Quand il se prête aux exercices nécessaires pour perfectionner le logiciel, c'est bien sa pensée qui contrôle les commandes informatiques, même si sur la table, sa main se déplace encore légèrement sur une souris imaginaire -- une mobilité qu'il finira par perdre.

"Il y a deux ans, le signal était assez lent", se souvient Zafar Faraz, un ingénieur de Synchron, assis à côté du patient. "Il pensait à cliquer, et il se passait environ deux secondes et demie avant que le clic n'ait lieu. Maintenant c'est une demi-seconde".

- "Astronautes" -

Les efforts patients de Rodney ont contribué de façon "monumentale" à améliorer le système, souligne-t-il encore. "Je ne crois pas qu'on en serait là s'il ne s'était pas courageusement porté volontaire pour être un pionnier de cette technologie".

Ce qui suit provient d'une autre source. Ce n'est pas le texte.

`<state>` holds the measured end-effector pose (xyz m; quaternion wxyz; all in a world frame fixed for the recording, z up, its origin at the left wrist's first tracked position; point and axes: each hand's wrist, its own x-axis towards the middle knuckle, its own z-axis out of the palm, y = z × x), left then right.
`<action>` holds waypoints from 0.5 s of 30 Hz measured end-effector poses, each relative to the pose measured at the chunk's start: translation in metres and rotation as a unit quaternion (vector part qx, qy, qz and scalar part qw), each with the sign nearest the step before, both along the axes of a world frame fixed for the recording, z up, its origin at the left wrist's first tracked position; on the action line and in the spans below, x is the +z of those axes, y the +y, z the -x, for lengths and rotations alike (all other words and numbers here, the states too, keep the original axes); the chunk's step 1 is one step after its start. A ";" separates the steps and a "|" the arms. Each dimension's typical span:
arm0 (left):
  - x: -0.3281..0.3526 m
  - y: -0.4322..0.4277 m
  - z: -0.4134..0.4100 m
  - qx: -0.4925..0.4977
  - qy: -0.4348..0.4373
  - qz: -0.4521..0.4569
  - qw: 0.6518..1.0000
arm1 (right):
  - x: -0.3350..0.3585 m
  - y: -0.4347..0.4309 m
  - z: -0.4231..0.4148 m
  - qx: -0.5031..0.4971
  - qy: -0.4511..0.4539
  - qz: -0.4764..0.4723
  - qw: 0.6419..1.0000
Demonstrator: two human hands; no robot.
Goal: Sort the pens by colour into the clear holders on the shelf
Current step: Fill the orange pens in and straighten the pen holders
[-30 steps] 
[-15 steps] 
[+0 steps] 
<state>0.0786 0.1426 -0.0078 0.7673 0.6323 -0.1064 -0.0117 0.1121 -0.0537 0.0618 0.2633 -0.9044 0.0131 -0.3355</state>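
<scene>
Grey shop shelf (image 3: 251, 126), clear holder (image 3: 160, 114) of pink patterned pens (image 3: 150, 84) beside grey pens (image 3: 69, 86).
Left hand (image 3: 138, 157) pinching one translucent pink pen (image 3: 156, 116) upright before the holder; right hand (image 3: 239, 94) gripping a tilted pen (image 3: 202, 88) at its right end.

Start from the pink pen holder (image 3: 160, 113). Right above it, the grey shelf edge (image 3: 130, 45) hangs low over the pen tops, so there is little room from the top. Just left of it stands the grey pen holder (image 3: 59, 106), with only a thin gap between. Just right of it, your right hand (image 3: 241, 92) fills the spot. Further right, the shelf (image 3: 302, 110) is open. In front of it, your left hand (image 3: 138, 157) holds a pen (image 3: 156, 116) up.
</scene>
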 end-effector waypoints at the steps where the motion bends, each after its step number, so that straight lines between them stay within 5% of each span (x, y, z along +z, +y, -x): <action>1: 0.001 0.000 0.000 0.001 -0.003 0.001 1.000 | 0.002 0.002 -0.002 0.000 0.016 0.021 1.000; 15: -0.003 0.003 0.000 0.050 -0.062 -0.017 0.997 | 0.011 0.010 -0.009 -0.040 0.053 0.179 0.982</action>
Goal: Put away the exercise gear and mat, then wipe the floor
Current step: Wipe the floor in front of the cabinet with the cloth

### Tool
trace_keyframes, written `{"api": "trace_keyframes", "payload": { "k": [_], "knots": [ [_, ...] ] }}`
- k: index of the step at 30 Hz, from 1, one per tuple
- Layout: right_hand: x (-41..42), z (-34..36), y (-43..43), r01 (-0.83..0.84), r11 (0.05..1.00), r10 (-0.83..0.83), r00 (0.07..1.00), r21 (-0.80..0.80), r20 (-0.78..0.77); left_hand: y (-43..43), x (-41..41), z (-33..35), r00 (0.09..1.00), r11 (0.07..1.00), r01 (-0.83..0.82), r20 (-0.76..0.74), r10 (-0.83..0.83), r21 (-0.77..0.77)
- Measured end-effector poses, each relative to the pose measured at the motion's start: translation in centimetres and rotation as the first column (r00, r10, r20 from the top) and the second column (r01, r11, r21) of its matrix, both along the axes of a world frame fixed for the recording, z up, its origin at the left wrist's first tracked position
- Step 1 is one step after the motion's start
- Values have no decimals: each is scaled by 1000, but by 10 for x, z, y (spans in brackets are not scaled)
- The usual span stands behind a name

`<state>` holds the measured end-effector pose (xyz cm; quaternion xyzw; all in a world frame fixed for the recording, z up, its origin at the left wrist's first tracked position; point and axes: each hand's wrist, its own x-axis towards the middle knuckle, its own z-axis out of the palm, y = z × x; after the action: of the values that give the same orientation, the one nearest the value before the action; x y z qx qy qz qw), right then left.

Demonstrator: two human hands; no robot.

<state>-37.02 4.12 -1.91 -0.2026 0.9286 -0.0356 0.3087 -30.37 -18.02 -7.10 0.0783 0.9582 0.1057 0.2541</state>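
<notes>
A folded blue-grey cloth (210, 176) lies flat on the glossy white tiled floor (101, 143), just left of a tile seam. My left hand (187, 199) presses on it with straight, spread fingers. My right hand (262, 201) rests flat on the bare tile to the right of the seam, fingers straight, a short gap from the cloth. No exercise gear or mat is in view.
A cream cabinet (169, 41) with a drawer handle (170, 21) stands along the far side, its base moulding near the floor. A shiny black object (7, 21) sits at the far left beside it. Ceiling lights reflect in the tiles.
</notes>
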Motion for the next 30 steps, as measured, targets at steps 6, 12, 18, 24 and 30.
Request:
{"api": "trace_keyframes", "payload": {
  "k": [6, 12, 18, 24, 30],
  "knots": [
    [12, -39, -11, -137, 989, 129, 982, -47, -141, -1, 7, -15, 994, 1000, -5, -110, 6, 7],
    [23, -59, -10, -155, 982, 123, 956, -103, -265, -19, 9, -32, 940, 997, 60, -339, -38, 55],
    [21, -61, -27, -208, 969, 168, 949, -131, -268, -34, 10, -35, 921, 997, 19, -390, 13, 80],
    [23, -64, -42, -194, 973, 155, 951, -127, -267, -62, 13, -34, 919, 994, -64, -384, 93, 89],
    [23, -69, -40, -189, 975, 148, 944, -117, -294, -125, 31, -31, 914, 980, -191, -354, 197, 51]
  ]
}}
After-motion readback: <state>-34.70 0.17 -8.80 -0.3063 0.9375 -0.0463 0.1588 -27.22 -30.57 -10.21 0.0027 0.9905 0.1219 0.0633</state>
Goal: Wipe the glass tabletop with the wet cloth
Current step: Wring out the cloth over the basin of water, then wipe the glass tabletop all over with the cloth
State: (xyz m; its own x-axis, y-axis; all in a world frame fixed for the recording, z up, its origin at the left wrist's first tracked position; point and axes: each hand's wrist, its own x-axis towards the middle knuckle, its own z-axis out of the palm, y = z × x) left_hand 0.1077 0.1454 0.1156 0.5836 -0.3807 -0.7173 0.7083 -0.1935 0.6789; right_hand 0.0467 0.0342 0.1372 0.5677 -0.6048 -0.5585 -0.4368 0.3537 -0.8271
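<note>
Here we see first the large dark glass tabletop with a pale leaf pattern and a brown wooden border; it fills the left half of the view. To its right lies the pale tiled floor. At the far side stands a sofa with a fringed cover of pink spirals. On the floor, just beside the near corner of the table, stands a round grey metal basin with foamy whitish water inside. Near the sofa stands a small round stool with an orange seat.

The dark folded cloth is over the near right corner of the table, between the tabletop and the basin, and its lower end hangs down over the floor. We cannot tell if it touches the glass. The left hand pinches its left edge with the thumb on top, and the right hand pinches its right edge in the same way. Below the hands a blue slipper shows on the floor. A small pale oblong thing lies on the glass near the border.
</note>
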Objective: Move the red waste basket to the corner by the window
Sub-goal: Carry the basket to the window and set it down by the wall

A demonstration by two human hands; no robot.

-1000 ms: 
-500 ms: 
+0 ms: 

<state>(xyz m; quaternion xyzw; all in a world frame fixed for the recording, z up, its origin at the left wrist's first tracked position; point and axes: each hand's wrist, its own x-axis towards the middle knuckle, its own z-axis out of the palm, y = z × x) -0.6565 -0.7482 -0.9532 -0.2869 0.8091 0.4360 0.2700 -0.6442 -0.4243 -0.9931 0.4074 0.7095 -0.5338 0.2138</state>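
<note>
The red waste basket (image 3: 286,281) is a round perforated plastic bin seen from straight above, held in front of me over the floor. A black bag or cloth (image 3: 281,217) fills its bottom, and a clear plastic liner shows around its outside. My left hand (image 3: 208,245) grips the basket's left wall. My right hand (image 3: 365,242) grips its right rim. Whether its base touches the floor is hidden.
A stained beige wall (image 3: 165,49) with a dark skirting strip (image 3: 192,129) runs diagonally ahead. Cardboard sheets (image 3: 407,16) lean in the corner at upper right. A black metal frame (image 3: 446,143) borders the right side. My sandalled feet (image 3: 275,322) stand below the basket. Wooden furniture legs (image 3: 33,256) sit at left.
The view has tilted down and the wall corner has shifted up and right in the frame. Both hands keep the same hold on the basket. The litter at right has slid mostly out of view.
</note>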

"Les familles des patients les comparent à des astronautes, comme le premier pas sur la lune, le premier clic via le cerveau hors laboratoire (...) Il y a beaucoup de fierté", remarque le docteur David Putrino, qui supervise les essais cliniques aux Etats-Unis.

Il fait attention à ne pas susciter de faux espoirs. "Nous sélectionnons des patients qui espèrent faire avancer la science pour les autres plus que pour eux-mêmes", note-t-il.

Pour ce médecin, mettre au point des implants comme le stentrode est une question d'humanité mais aussi de santé physique.

Car la maladie de Charcot limite drastiquement les interactions sociales. Pour les malades, "le monde se rétrécit, l'isolation s'installe. Et des études récentes montrent que la solitude a les mêmes effets sur la santé que de fumer 17 cigarettes par jour", insiste-t-il.

Cette technologie est encore loin de rétablir de véritables conversations, constate Carolyn Gorham.

Mais elle donne à son mari "un minimum d'indépendance".

"Il peut regarder du porno s'il veut. Non pas qu'il aime le porno, mais ce n'est pas la question, il peut aller sur n'importe quel site sans avoir à demander à quelqu'un", détaille-t-elle. "Et cette liberté, c'est formidable".